'Modi has made mistakes and overpromised.'
'However, his cautious and careful approach have insulated him from criticism,' says Aakar Patel.
Illustration: Dominic Xavier/Rediff.com
US President Donald Trump made some sweeping promises during his historic campaign to win the election last year.
The most interesting was that he would 'drain the swamp'. This meant he would clean up Washington, DC (which is believed to have been founded on top of a swamp).
This claim today appears ridiculous because Trump does not appear to have any competence at all in governing or in politics.
He was sold as a sort of genius. But his first months in office have shown him to be a clownish figure, who is vain, angry and unable to exercise minimum control over his administration.
This would not otherwise be visible, but Trump's insistence on daily tweeting has amplified his erratic behaviour.
He offers his opinion incessantly and in a state of great excitement (he is fond of using exclamation marks), and so makes things difficult for those in charge of maintaining his image.
Here Trump offers a contrast to Prime Minister Narendra Modi, who is also fond of using Twitter, but does so differently from Trump.
Both men have 3 crore (30 million) followers and both used social media to reach their voters directly because neither man trusts journalists.
Trump believes he is being treated unfairly, and that his genius is not recognised or appreciated by his opponents and the media.
Modi thinks that his history with communal violence is used against him even though, according to him, he did nothing wrong.
Social media's rise, which came after Modi took office in Gujarat, offered him the chance to eliminate the media layer and he has done this very effectively.
Till the arrival of Twitter he constantly got into squabbles with journalists (walking off from one interview with Karan Thapar on air).
This showed that he feels anger and irritation as much as Trump does, but he handles it very differently now.
The difference between the way the two men use Twitter comes in the first instance from content.
Trump offers his opinion on things frequently, and is not afraid to show his anger or his irritation.
On May 18, his own justice department launched an investigation into the Trump campaign's alleged ties with the Russians.
Trump tweeted: 'This is the single greatest witch hunt of a politician in American history!'
He also compared himself to previous presidents and said he was not being treated fairly: 'With all of the illegal acts that took place in the Clinton campaign & Obama Administration, there was never a special counsel appointed!'
Trump is also rude and does not hesitate to attack journalists or other individuals through his Twitter account.

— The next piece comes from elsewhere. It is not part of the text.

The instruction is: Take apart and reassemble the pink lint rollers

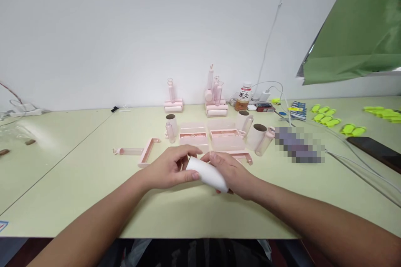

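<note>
A white lint roller refill (208, 174) lies tilted between my two hands, above the front middle of the table. My left hand (172, 168) grips its left end, thumb along the near side. Around its right end closes my right hand (234, 173), with some fingers hidden underneath. Just beyond my hands are pink lint roller parts: a U-shaped pink frame (148, 153) with a clear handle (130, 151) on the left, a similar pink frame (244, 157) partly behind my right hand, and two clear-and-pink cases (193, 135) side by side.
More white rolls (257, 135) stand upright beside small pink-capped handles (265, 141). Pink roller sets (216, 108) line the wall near a drink bottle (243, 96). To the right are cables (357, 160), yellow-green clips (326, 120) and a dark phone (374, 152). A plastic bag (15, 127) lies far left.
</note>
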Demonstrator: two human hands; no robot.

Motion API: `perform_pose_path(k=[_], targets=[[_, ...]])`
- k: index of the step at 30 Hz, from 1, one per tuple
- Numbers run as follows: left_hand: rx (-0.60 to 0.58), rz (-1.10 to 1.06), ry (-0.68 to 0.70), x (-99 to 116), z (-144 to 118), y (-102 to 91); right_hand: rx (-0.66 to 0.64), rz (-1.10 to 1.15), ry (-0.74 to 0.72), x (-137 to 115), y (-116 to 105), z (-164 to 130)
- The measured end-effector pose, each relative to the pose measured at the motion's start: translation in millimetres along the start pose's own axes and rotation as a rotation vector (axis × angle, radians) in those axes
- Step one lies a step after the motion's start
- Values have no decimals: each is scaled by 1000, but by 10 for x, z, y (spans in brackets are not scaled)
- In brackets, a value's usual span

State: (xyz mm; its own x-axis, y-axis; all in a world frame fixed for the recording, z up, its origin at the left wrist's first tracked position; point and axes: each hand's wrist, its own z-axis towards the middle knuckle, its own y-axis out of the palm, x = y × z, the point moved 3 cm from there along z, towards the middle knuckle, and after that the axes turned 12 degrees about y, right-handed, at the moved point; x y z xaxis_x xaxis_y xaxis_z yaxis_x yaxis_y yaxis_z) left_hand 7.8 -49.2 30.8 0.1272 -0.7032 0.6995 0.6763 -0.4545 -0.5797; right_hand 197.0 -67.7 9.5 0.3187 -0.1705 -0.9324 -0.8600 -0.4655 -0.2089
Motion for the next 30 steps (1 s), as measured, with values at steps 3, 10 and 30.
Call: perform_pose_path(k=[3,10,30], targets=[[21,-20,-18,-16,14,19,-48,102,146,5,57,-30],[108,-219,-112,-74,15,-10,-59,248,119,19,58,-10],[306,-216,-160,-187,-74,-374,-296,536,7,14,59,38]])
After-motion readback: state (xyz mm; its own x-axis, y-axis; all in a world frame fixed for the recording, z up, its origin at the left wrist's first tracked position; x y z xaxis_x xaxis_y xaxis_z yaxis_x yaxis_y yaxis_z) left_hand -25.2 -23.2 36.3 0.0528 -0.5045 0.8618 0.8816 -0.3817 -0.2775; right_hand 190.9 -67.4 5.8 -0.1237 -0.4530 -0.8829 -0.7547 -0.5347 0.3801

On May 12, Trump tweeted this: 'The Fake Media is working overtime today!'
It could be said that he is being honest, but it is difficult to see how this sort of childish behaviour helps Trump in any way.
This is where Modi is very different.
I said that both men feel the same way about the media, but Modi is extremely restrained when communicating formally.

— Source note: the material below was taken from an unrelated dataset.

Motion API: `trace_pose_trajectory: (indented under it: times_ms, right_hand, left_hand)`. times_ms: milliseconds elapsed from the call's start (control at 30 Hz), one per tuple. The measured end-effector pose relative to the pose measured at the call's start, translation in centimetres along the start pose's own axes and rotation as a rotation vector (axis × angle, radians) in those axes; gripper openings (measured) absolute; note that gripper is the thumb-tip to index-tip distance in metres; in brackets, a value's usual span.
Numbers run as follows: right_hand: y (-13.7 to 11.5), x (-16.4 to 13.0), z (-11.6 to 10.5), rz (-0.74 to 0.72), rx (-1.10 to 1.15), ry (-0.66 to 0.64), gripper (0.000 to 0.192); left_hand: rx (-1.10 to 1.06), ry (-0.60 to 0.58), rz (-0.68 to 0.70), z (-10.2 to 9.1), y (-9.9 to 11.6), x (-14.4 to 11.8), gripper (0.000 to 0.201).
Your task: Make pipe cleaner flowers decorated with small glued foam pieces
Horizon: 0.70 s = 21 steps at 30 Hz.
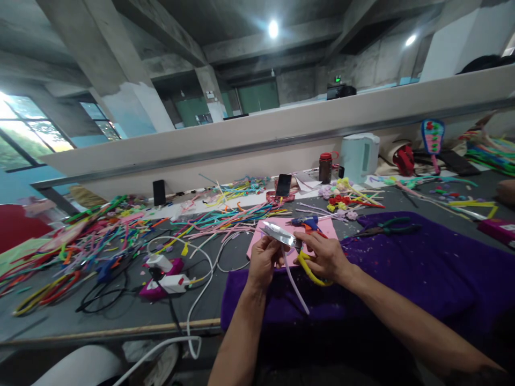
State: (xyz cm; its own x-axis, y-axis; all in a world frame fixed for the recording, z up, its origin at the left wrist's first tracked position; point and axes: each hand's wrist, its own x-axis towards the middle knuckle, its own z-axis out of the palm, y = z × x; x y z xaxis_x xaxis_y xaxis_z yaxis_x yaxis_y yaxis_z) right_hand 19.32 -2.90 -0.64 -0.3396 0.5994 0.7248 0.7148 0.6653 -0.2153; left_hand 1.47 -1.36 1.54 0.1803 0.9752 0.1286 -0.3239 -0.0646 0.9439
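My right hand (324, 254) is closed on yellow-handled scissors (281, 235), whose silver blades point left, over my left hand. Close beneath the blades, my left hand (263, 260) pinches a pale lilac pipe cleaner (295, 289). Its long end hangs down to the right over the purple cloth (434, 279); its upper end is hidden among the fingers and blades. Behind both hands lies a pink sheet (257, 244) with a blue glue gun (306, 222) on it. To the right, green-handled pliers (392, 226) rest on the cloth.
Many coloured pipe cleaners (225, 217) cover the table's left and back. A power strip (161, 284) with white cables sits to my left. Along the back stand a phone (284, 185), a brown bottle with a red lid (325, 169) and a pale kettle (359, 158).
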Motion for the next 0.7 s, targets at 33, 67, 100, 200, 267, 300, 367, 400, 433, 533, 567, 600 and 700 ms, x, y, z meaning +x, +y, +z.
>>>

His Twitter feed is usually just a list of things he did for the day.
For example, on May 19: 'Interacted with a delegation of the Nagaland Tribes Council today'.
Or he wishes people, especially other politicians, on their birthdays. Like this on May 17: 'Greetings to former PM & leader of farmers, Shri HD Deve Gowda ji on his birthday. May Almighty bless him with good health & a long life'.
And this on May 19: 'Dear President @ashrafghani, wishing you a wonderful birthday. May you be blessed with a long and healthy life.'
Modi also advertises policy announcements, though he usually links the tweets to reports published on his own official Web site rather than that of newspapers.
It is impossible to assess what the prime minister of India is thinking by going through his Twitter feed, which is not the case with the US president.
It has become easy for journalists to even learn which channels Trump watches, because after watching it he immediately tweets something in response.
Both Trump and Modi came into politics as outsiders promising to clean up the system.
One has been on the job for a little over three years and the other only a little over three months.
But already Trump is not only being linked to failure, but being seen as an incompetent, by many including some of his own supporters.
Modi on the other hand has also made mistakes and overpromised.
However, his cautious and careful approach have insulated him from criticism.
Trump's daily childish hysterics and breast beating about how he is being mistreated are working against him.
It has become embarrassing to watch the holder of the world's most powerful office.
Aakar Patel is Executive Director, Amnesty International India. The views expressed here are his own.